■ Directions for this task
Pick every line out of the entries below that has the string "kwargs", and copy it.

[Records from a data source]
════

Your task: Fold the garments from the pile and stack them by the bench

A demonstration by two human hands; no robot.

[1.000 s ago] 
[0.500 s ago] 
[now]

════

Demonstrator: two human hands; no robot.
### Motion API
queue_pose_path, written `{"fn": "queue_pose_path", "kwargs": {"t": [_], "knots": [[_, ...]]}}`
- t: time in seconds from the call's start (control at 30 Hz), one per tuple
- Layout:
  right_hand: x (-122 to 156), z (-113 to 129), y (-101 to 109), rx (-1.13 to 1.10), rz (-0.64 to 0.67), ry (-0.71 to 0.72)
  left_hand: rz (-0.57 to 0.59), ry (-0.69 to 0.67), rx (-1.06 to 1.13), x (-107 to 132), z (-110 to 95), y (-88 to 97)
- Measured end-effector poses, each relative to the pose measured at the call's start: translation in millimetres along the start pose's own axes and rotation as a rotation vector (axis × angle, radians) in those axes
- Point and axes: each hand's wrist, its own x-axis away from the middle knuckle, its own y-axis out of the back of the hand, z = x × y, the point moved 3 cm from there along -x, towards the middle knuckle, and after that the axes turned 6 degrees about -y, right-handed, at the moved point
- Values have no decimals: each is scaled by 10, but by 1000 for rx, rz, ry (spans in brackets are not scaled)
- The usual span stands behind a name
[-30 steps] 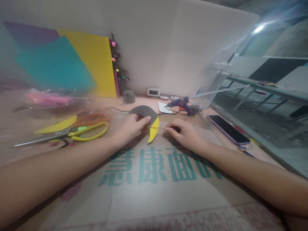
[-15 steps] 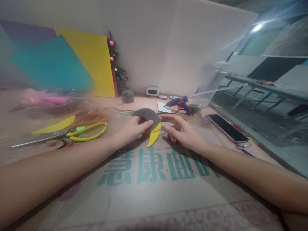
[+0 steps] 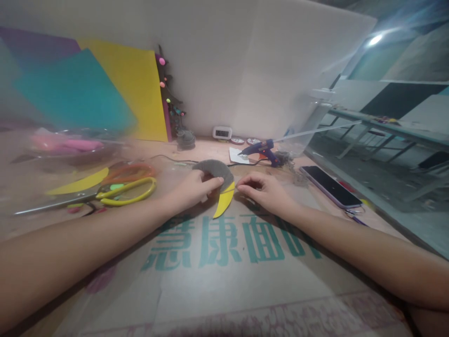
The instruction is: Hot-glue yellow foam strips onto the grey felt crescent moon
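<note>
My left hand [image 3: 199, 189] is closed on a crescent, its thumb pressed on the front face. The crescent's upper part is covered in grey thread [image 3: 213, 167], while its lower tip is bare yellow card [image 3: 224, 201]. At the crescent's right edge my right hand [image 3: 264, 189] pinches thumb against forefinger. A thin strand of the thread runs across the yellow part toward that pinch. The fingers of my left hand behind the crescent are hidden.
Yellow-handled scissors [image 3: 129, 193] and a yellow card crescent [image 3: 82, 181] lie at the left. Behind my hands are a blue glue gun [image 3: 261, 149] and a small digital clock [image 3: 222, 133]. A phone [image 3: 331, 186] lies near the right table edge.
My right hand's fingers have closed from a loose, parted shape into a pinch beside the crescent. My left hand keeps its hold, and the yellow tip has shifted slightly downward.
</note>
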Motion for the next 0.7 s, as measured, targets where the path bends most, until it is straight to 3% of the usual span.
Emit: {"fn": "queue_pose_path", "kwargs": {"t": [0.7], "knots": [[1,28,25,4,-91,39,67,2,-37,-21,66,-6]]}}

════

■ Result of this task
queue_pose_path, written `{"fn": "queue_pose_path", "kwargs": {"t": [_], "knots": [[_, ...]]}}`
Emit: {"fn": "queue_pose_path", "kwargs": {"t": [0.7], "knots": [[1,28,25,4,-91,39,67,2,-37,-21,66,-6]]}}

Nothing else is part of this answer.